For high-volume collection, residential proxy rotation is the most effective mitigation for IP-based rate limits. Spread requests across subreddits and time rather than hammering a single endpoint. If you are building a production pipeline, consider the official Data API for large-scale commercial use — it is the only path that is clearly within Reddit's terms for commercial products.

  • 429 Too Many Requests from rapid unauthenticated requests — back off and rotate IPs
  • OAuth required for official API; free tier removed for commercial use in 2023
  • NSFW and quarantined subreddits require authenticated session with age confirmation
  • new.reddit thread pages require JavaScript rendering for full comment load
  • Shadowbanned users' posts appear deleted in HTML; their JSON entries show removed status
  • Missing or bot-like User-Agent strings trigger faster rate limiting
  • Sequential ID crawling patterns are more likely to trigger blocks than organic browsing patterns

6.Fetch a Reddit thread as JSON with OmniScrape

Use OmniScrape to fetch the `.json` URL for a Reddit thread. The response arrives in `body.data.content` as a JSON string — parse it in your worker to access the post and comment arrays. `mode: "auto"` is sufficient for most Reddit JSON endpoints since they are server-rendered responses; OmniScrape will use the fast HTTP lane and only escalate to a browser if needed.

Use a residential US proxy to reduce the chance of hitting IP-based rate limits. If you need to pass a custom `User-Agent` header to satisfy Reddit's API rules, add it via the `custom_headers` field.

Fetch Reddit thread JSON
json
123456789{
  "url": "https://www.reddit.com/r/webscraping/comments/1a2b3c4/how_do_you_handle_rate_limits.json",
  "mode": "auto",
  "output_format": "html",
  "proxy": "residential:us",
  "custom_headers": {
    "User-Agent": "web:omniscrape-reddit-example:1.0 (by /u/your_reddit_username)"
  }
}

7.Scrape old.reddit HTML with CSS extraction

When you need specific visible fields from a thread without parsing the full JSON tree, CSS extraction against `old.reddit.com` is efficient. OmniScrape runs the selectors server-side and returns only the matched values in `body.data.css_extracted` — no need to download and parse the full HTML in your worker.

The selectors below target the post-level fields on a thread page. For comment bodies, add a multi-match selector for `div.thing.comment div.usertext-body > div.md` — the response will include an array of all matched elements. Note that `div.score.unvoted` may render as `div.score.likes` or `div.score.dislikes` depending on vote state; `div.score` alone is a safer selector if you do not need vote direction.

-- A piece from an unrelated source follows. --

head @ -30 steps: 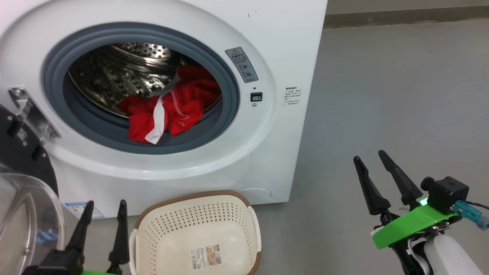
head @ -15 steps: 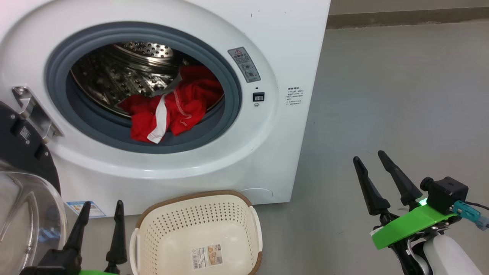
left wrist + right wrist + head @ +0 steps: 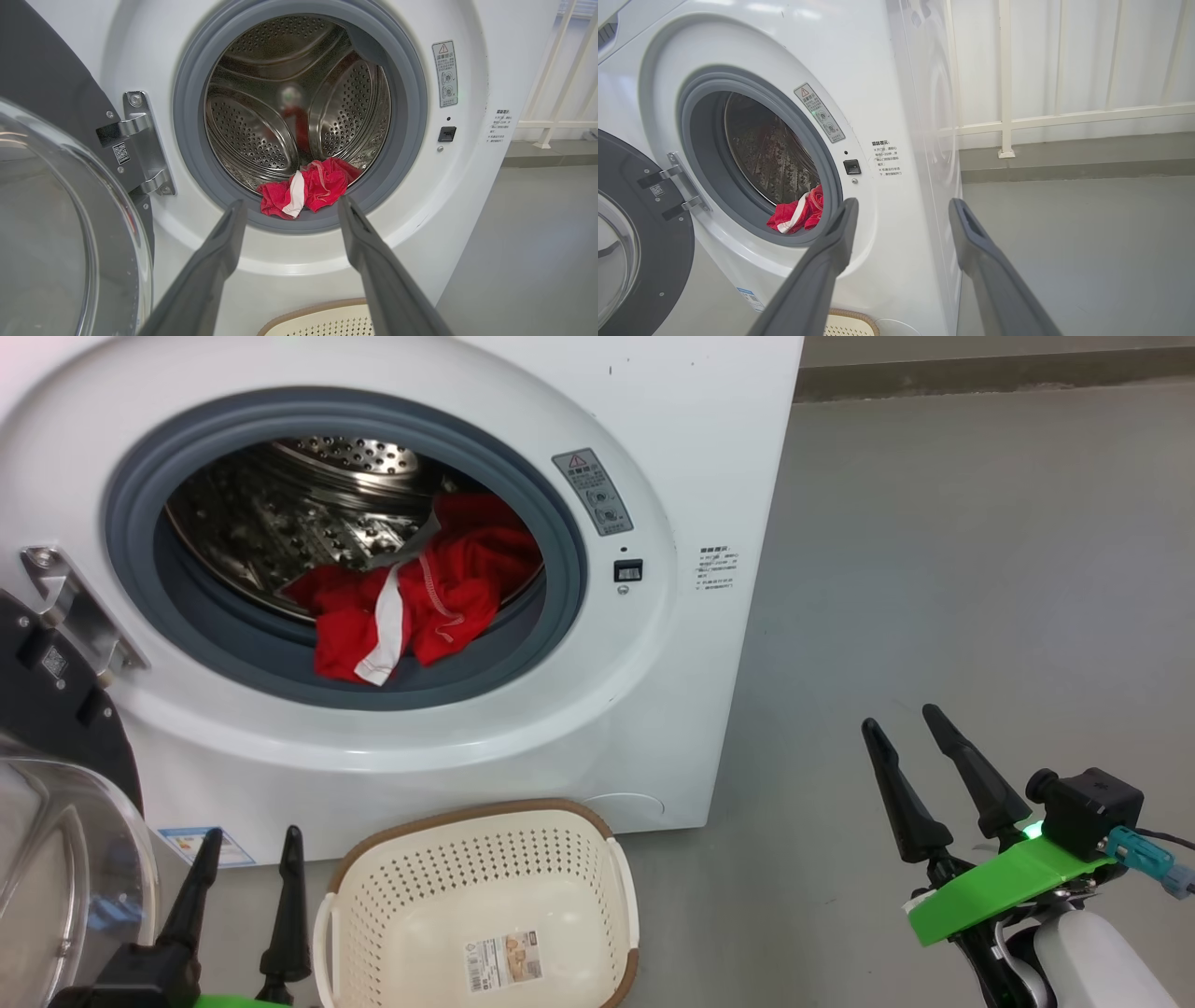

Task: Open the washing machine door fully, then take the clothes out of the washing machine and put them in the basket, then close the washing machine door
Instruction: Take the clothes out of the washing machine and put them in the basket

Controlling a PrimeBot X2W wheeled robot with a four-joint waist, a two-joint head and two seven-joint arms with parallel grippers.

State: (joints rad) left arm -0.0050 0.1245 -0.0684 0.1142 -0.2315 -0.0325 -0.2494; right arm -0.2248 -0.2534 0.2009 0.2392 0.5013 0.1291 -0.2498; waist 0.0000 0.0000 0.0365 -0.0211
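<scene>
We see the big white front-loading washing machine [image 3: 691, 476] across the upper left of the head view. Its smooth enamelled front curves around a matte grey rubber gasket [image 3: 560, 532] and a shiny perforated steel drum [image 3: 280, 513] with raised ribs. The bright red clothes with white trim [image 3: 439, 597] lie crumpled at the drum's lower lip and spill onto the gasket, with one white stripe hanging forward.

The round washing machine door [image 3: 47, 709], a glossy black rim around a bulging clear glass bowl, stands swung open at the left edge on a polished metal hinge [image 3: 75, 611]. In the left wrist view a small QR-code sticker [image 3: 122, 152] sits beside that hinge. A grey warning sticker with a red triangle [image 3: 592, 493] lies right of the opening; the print near it is too fine for us to read. A blue label [image 3: 238, 851] marks the machine's lower left corner.

The small cream-white perforated plastic basket [image 3: 467, 859], with a brown woven-look rim, rests on the grey floor [image 3: 980, 569] at bottom centre, just in front of the machine. A paper barcode label [image 3: 504, 959] lies on its bottom.

Our left gripper [image 3: 252, 835] sits at lower left, just beside the basket, with its jaws spread wide and holding nothing. Our right gripper [image 3: 902, 719], on a bright green plastic bracket [image 3: 1004, 887], hangs at lower right with its jaws equally wide and empty.
</scene>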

old.reddit CSS extraction request
json
12345678910111213141516171819{
  "url": "https://old.reddit.com/r/datascience/comments/xyz789/weekly_thread/",
  "mode": "auto",
  "output_format": "css_extractor",
  "proxy": "residential:us",
  "custom_headers": {
    "User-Agent": "web:omniscrape-reddit-example:1.0 (by /u/your_reddit_username)"
  },
  "css_selectors": {
    "title": "a.title",
    "score": "div.score",
    "author": "a.author",
    "subreddit": "a.subreddit",
    "comment_count": "a.comments",
    "post_body": "div.usertext-body > div.md",
    "timestamp": "time.live-timestamp",
    "flair": "span.flair"
  }
}

8.Comment pagination and large thread handling

Reddit truncates comment trees in the `.json` response for large threads. The default response includes up to 200 top-level comments and collapses deep subtrees into `more` objects — these contain a list of child IDs that must be fetched separately via the `morechildren` API endpoint (`https://www.reddit.com/api/morechildren.json`). Without OAuth, `morechildren` is rate-limited more aggressively than regular thread fetches.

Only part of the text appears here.